- _ACTIVITY_: Report every line of the data where the string "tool" appears.

Start of Block

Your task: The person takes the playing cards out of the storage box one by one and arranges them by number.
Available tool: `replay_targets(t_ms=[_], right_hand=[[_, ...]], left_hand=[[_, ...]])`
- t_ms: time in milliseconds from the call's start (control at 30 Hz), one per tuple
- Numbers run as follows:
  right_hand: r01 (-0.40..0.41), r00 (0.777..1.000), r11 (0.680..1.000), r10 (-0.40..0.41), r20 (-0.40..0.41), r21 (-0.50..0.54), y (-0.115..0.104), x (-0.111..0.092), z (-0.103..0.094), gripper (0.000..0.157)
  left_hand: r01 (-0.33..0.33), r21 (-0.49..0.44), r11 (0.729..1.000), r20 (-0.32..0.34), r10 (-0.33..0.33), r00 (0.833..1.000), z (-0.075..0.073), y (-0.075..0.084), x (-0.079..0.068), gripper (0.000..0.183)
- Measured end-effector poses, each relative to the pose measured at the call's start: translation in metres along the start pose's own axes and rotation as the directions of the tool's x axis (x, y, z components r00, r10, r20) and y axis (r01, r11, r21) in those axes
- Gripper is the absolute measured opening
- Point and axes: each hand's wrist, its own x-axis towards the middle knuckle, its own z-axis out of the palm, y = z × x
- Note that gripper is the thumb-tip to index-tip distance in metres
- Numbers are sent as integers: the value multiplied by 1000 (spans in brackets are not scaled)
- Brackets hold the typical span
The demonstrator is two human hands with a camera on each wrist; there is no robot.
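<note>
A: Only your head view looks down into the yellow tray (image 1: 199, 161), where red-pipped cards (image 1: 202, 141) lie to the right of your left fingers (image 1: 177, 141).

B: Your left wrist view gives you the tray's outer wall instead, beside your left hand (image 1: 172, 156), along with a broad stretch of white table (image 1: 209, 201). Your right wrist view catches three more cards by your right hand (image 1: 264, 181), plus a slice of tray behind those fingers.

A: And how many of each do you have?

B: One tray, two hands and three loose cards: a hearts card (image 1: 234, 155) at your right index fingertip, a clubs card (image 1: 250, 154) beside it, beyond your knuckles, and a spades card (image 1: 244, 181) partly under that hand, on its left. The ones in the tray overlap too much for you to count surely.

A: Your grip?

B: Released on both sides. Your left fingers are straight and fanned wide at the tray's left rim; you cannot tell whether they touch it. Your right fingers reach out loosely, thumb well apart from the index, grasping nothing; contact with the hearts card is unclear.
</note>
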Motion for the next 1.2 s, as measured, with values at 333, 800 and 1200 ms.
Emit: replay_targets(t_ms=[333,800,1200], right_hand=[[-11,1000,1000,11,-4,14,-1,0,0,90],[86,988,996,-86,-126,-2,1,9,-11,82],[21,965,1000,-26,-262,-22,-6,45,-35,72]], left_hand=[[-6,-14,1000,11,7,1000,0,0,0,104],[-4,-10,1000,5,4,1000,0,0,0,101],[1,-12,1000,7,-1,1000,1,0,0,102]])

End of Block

- _ANSWER BOX_:
Available tool: `replay_targets(t_ms=[_], right_hand=[[_, ...]], left_hand=[[_, ...]])`
- Measured end-effector poses, each relative to the pose measured at the call's start: translation in metres along the start pose's own axes and rotation as the directions of the tool's x axis (x, y, z components r00, r10, r20) and y axis (r01, r11, r21) in those axes

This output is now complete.